Read more about cloud storage
- OpenStack and its Swift and Cinder object and block storage lead the way, but are not the only options for building open-source cloud platforms.
- OpenStack is a rising star in private cloud infrastructures. But what about OpenStack storage? We run the rule over OpenStack Cinder and Swift.
Some major storage suppliers now offer appliances that provide object-based access alongside block and file, but most of the options available are software-based storage designed to run atop commodity storage hardware. These include notable open-source software projects such as Ceph, Lustre and OpenStack Swift.
There are arguments for and against each approach, depending on your needs and circumstances, your applications and workloads, and of course your users and your technical skills.
One thing to be aware of when planning for object storage is that the cloud and traditional storage management take rather different approaches to defining service levels and service level agreements (SLAs). For storage, it has mainly been about access time and throughput but, from the cloud perspective, what matters more is response time, accessibility and ease of use. A simple example of the latter might be a dating website that stores thumbnail photos on fast solid-state storage, and with high-res images on cheaper, slower 7,200rpm disk.
Keeping it in-house
Security will be the big driver for many users. In Europe there are more stringent data privacy regulations than in the US (except perhaps in niche areas such as healthcare). And with the Safe Harbour provisions now ruled inadequate, many will want to keep their objects in-house. Another option is a national or EU-based cloud storage provider, of which there are several.
IT needs a good understanding of the workflow to implement a private object storage cloud. That means understanding the characteristics of the storage underneath and the needs of the users, most notably how quickly they need to access objects.
Applications with very fast access time requirements – such as video editing or transaction processing – are not well suited to the cloud. The same is true for those that shift large amounts of data. If you want to move terabytes a day, you must keep it in-house or pay a lot for a dedicated line to your provider.
Talking of capacity, the cloud was once seen as the go-to place for bulk storage, but now you can fit a petabyte in a single rack, so building a high-capacity private object store in-house is much more feasible than it once was.
Another consideration is whether you can use heterogeneous physical storage. Some object storage software supports this, allowing you to grow at any rate, but with other storage products (and the cloud) you will be limited to whatever the supplier offers you.
Going to the cloud
A big part of why people move to the cloud is capital expenditure versus operating expenditure. To build your own object storage cloud requires investment in hardware and capacity planning. Cloud providers do this for you.
Another factor is that some organisations struggle to find datacentre space and power. The latter can be mitigated by using Maid to power-down inactive disks, or other low-power, deep-storage technologies such as Spectra Logic's S3-compatible Black Pearl tape library controller, but the former can only be fixed with more physical space.

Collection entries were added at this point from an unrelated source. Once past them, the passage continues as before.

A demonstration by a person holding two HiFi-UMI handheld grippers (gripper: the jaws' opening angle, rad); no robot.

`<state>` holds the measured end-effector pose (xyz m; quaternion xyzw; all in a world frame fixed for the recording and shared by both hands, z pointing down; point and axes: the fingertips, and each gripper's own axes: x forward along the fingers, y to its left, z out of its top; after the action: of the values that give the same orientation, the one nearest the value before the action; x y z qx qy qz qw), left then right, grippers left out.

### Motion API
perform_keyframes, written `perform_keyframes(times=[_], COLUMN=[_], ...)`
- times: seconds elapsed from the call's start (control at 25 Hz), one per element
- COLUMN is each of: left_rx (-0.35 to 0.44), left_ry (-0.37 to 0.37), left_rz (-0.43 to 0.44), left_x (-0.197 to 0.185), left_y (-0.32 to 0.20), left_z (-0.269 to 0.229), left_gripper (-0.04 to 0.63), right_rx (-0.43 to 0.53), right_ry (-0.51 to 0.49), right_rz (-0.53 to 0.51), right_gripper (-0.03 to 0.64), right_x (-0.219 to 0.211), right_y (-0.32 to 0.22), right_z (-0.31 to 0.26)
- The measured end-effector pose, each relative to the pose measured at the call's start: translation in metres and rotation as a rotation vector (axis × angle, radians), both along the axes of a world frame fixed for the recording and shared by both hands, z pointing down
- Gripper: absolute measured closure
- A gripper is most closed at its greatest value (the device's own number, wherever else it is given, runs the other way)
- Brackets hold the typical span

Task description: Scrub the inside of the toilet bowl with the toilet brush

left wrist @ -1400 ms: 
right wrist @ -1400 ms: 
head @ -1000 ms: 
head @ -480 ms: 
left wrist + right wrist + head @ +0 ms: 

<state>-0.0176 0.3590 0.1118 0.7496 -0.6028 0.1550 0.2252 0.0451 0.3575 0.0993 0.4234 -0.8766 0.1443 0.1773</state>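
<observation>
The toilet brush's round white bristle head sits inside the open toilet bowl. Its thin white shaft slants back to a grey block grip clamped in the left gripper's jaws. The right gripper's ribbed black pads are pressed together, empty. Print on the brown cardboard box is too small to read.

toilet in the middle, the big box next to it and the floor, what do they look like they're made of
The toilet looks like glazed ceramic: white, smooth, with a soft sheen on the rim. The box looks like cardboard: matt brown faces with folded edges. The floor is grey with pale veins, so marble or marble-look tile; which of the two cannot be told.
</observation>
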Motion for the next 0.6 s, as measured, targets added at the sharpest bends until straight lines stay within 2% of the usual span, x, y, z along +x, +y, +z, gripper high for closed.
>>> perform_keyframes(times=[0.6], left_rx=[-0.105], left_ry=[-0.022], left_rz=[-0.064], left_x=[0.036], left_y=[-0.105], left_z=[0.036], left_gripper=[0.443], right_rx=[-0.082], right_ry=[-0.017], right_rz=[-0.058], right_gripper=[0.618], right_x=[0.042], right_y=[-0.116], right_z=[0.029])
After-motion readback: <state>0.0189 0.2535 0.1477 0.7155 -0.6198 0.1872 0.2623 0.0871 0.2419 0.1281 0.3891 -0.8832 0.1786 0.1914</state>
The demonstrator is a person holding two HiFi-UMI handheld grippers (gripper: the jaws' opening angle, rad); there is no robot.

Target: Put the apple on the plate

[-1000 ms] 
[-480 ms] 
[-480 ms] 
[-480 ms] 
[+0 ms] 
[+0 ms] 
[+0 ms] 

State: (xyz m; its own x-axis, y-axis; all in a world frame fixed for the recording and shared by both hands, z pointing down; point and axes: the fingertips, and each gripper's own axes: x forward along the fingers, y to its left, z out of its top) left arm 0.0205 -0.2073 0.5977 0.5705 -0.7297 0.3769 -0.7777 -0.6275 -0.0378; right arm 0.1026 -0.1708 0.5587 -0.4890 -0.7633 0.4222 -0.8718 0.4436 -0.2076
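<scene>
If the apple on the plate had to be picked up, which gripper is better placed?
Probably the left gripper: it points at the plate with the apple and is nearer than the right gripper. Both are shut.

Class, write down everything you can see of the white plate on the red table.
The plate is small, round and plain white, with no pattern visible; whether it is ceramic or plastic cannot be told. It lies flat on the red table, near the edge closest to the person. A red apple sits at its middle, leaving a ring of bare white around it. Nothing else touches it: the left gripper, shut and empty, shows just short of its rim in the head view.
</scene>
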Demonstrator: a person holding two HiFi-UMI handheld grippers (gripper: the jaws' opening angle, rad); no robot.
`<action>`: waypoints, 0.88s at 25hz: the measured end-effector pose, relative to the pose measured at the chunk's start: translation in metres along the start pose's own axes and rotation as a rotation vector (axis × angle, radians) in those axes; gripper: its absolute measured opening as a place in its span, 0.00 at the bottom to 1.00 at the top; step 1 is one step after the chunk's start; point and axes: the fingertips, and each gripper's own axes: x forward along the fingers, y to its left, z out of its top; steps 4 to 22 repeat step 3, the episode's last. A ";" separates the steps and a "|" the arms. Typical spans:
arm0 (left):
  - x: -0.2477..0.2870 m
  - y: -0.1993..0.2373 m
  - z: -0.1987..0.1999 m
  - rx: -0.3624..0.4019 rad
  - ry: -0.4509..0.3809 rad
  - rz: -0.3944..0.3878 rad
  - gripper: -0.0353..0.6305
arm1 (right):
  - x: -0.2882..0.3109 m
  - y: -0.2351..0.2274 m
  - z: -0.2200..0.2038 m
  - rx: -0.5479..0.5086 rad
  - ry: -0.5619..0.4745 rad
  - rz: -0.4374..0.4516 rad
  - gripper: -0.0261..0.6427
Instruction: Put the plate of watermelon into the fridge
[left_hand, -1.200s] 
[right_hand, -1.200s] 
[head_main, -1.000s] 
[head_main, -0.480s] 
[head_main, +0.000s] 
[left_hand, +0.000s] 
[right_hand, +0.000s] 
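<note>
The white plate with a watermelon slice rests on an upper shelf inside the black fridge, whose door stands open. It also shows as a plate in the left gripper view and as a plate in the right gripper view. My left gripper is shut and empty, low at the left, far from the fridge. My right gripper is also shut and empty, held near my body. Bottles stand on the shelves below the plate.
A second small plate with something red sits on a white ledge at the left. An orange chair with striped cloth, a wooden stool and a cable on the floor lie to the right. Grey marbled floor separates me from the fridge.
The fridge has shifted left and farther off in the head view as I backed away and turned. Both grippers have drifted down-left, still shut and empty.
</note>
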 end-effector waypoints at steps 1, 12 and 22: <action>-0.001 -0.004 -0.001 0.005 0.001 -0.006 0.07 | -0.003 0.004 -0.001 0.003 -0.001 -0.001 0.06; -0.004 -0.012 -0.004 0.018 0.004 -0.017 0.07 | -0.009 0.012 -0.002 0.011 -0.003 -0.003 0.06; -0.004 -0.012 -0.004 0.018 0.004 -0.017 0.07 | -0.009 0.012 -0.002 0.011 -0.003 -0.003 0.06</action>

Downsides to using the cloud include the difficulty of getting your data back, either because you no longer have the capacity to store the data on-site or simply because of the bandwidth needed. In some cases, such as bare-metal restores from cloud backup, it is faster to resort to bikernet, where your provider puts the data on a removable drive and gives it to a motorcycle courier.
Contrarily, if you are going to need cloud processing power to do your big data analysis, then it might make sense to have the data in the cloud too, even though getting it back will be a pain.
A third option is a hybrid approach, where you keep active or private data in-house for fast access and security, but move inactive data to cheaper cloud storage. Some object solutions, such as Caringo Swarm, can also allow you to burst from private storage to public when more capacity is needed.